Lawrence'ın tarihçesi, Şehir Nehri'nde Tatarlarla yapılan savaşta ölen Vladimir prensi Nizhny Novgorod'un kurucusu Yuri Vsevolodovich'e çok dikkat etti. Laurentian Chronicle, Nizhny Novgorod'un Rus kültürüne paha biçilmez bir katkısıdır. Lavrenty sayesinde sadece "Geçmiş Yılların Hikayesi" nin en eski kopyasına değil, aynı zamanda "Vladimir Monomakh'ın Çocuklara Öğretileri" nin de tek kopyasına sahibiz.

Tver'de, kronik 13. yüzyıldan 15. yüzyıla kadar tutuldu ve en iyi şekilde Tver koleksiyonunda, Rogozh tarihçisinde ve Simeonovskaya kroniğinde korunmuştur. Bilim adamları, kroniğin başlangıcını, 1285 yılında Kurtarıcı'nın "büyük katedral kilisesinin" inşa edildiği Tver piskoposu Simeon'un adıyla ilişkilendiriyorlar. 1305 yılında Büyük Dük Mikhail Yaroslavich Tverskoy, Tver'de büyük düklük tarihçesinin yazımının temelini attı.
Tver Chronicle'da kiliselerin inşası, yangınlar ve iç savaşlarla ilgili birçok kayıt bulunmaktadır. Ancak Tver kroniği, Tver prensleri Mikhail Yaroslavich ve Alexander Mihayloviç'in öldürülmesiyle ilgili canlı hikayeler sayesinde Rus edebiyat tarihine girdi.
Ayrıca Tver Chronicle'a, Tver'de Tatarlara karşı ayaklanma hakkında renkli bir hikaye borçluyuz.

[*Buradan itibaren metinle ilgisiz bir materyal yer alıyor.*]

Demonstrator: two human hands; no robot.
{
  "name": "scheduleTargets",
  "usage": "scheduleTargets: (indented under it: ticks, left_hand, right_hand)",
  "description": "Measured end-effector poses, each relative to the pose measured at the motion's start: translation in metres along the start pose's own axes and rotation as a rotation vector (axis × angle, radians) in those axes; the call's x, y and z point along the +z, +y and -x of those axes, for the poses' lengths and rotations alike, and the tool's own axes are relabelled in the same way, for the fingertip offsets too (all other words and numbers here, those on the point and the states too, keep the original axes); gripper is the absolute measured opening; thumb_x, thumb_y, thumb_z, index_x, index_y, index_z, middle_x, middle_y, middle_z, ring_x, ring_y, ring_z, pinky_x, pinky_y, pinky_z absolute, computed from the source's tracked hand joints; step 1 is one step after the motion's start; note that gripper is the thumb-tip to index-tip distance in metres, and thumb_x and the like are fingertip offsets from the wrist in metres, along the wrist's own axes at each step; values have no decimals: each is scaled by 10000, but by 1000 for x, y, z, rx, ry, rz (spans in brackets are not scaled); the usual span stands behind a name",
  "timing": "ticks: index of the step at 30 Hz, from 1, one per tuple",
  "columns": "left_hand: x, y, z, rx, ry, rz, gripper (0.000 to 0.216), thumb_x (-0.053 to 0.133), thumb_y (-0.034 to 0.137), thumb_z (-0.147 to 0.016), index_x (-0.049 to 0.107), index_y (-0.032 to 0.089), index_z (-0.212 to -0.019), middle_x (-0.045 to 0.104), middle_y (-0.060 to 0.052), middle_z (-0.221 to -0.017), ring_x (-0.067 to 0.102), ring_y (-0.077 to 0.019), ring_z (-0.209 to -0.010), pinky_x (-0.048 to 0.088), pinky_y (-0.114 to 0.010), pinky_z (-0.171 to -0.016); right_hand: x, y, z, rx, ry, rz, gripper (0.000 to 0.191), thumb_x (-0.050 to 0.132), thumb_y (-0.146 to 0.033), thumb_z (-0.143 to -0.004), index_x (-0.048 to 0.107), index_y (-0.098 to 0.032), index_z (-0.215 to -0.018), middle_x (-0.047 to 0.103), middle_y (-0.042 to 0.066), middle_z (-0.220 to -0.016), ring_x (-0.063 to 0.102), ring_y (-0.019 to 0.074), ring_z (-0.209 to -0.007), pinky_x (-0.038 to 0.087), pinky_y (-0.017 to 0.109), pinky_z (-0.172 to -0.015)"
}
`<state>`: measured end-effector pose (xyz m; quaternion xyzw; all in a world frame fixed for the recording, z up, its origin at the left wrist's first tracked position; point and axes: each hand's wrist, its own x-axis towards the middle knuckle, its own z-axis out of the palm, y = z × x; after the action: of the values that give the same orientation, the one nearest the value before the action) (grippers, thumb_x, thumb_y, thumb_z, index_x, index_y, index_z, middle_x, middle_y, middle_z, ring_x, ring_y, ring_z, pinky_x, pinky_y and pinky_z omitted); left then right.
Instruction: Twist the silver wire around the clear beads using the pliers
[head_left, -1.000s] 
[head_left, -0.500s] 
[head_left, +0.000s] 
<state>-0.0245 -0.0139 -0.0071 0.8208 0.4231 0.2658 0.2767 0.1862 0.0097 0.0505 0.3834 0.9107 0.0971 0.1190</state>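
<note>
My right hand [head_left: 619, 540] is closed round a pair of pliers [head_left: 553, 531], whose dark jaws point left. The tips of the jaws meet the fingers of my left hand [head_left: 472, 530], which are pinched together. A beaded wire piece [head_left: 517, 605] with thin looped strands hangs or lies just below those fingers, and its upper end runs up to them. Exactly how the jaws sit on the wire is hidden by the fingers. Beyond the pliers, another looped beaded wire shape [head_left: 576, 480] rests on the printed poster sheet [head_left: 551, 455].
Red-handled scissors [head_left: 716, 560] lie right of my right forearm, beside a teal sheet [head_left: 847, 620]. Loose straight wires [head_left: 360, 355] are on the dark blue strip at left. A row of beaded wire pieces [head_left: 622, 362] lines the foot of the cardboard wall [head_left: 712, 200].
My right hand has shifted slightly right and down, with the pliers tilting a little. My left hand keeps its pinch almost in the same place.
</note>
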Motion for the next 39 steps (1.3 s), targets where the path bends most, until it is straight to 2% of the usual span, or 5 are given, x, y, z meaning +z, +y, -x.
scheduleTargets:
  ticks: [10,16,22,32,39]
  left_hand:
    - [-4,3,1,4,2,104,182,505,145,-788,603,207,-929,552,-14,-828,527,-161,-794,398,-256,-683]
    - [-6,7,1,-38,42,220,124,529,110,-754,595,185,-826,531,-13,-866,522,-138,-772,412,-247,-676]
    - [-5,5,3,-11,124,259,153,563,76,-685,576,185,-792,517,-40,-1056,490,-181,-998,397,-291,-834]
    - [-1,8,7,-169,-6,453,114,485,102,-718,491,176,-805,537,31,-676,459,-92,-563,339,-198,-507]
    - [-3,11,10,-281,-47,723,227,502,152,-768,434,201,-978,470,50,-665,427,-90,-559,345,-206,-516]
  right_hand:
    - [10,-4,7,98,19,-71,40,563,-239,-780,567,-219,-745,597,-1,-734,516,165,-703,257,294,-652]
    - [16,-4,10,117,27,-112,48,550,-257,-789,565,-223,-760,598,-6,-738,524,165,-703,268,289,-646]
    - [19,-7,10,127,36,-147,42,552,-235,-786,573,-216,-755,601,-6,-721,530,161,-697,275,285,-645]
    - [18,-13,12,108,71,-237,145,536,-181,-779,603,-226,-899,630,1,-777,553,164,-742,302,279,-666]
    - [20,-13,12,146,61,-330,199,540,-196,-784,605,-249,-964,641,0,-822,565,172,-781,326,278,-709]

İlk Moskova kroniği Moskova'da yaşamaya başlayan ilk metropol olan Metropolitan Peter tarafından 1326 yılında inşa edilen Varsayım Katedrali'nde yürütülmektedir. (Bundan önce metropoller 1301'den beri Kiev'de - Vladimir'de yaşıyordu). Moskova tarihçilerinin kayıtları kısa ve kuruydu. Kiliselerin inşası ve boyanmasıyla ilgiliydiler - o zamanlar Moskova'da pek çok inşaat yapılıyordu. Yangınlardan, hastalıklardan ve son olarak da aile meseleleri Moskova Büyük Dükleri. Ancak yavaş yavaş - bu Kulikovo Muharebesi'nden sonra başladı - Moskova'nın tarihi, prensliğinin dar çerçevesini terk ediyor.

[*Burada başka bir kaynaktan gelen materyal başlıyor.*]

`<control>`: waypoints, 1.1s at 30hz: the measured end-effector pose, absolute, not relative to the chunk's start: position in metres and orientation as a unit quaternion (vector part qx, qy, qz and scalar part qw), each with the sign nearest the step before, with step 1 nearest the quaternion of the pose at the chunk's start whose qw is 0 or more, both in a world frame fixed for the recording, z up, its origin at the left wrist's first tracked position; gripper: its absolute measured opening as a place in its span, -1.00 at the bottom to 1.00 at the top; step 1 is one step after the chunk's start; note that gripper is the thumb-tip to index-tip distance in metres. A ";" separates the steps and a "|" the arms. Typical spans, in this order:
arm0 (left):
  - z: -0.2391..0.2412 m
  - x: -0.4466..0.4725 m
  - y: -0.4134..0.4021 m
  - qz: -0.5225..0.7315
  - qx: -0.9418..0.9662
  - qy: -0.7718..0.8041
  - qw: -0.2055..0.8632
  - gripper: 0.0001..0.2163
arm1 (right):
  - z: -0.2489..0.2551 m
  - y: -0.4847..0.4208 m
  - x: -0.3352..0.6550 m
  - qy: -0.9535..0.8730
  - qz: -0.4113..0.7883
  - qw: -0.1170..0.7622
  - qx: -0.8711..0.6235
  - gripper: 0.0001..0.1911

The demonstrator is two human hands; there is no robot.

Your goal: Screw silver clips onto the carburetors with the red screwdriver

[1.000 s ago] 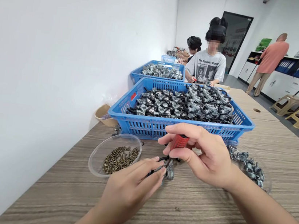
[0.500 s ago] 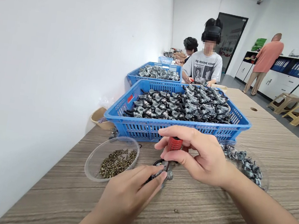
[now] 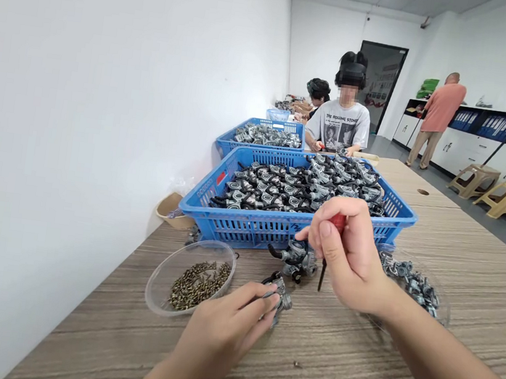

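My left hand (image 3: 229,320) is closed around a small grey metal carburetor (image 3: 284,299) with a black hose, low on the wooden table; the fingers cover part of it. In my right hand (image 3: 351,255) is a screwdriver (image 3: 338,222) with a red handle, its dark shaft pointing down, apart from the carburetor. Just behind them stands another carburetor (image 3: 297,260), partly hidden by my right hand. To the left, a clear round tub (image 3: 153,288) holds many brass-coloured screws (image 3: 198,285).
A blue crate (image 3: 248,229) full of carburetors stands ahead, with another blue crate (image 3: 222,142) behind it. Small metal parts (image 3: 412,288) fill a clear tray at right. A loose screw (image 3: 296,364) lies near me. A co-worker (image 3: 343,124) sits across the table.
My right hand has lifted the screwdriver away from the held carburetor, up and to the right, and its fingers have curled round the handle. The left hand keeps its hold.
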State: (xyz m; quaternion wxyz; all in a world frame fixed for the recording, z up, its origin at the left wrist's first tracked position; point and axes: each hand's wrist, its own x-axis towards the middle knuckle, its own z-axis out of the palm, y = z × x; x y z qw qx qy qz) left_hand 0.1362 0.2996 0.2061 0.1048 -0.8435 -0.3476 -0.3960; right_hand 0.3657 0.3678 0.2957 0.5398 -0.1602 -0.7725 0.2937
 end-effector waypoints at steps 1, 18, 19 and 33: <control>0.205 0.136 0.300 -0.400 -0.843 -0.346 0.098 -0.83 | 0.295 0.369 0.367 -0.790 0.292 0.506 -0.188 -0.85; 0.195 0.138 0.306 -0.443 -0.826 -0.346 0.044 -0.87 | 0.191 0.353 0.376 -0.863 0.320 0.246 -0.303 -0.40; 0.195 0.138 0.307 -0.444 -0.824 -0.349 0.044 -0.87 | 0.188 0.355 0.374 -0.861 0.318 0.258 -0.302 -0.44; 0.192 0.147 0.305 -0.495 -0.813 -0.305 0.030 -0.90 | 0.181 0.344 0.387 -0.862 0.243 0.283 -0.342 -0.49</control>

Metropolitan, Rus Kilisesi'nin başı olması nedeniyle Rusya'nın tüm bölgelerinin işleriyle ilgileniyordu. Sarayında, bölgesel kronikler kopyalar halinde toplandı veya manastırlardan ve katedrallerden orijinaller getirildi; Her şeye dayanarak toplanan malzeme V 1409'da Moskova'da ilk tamamen Rusya kodu oluşturuldu. Veliky Novgorod, Ryazan, Smolensk, Tver, Suzdal ve diğer şehirlerin kroniklerinden haberler içeriyordu. Moskova çevresindeki tüm Rus topraklarının birleşmesinden önce bile tüm Rus halkının tarihini aydınlattı. Kanun, bu birleşme için ideolojik hazırlık görevi gördü.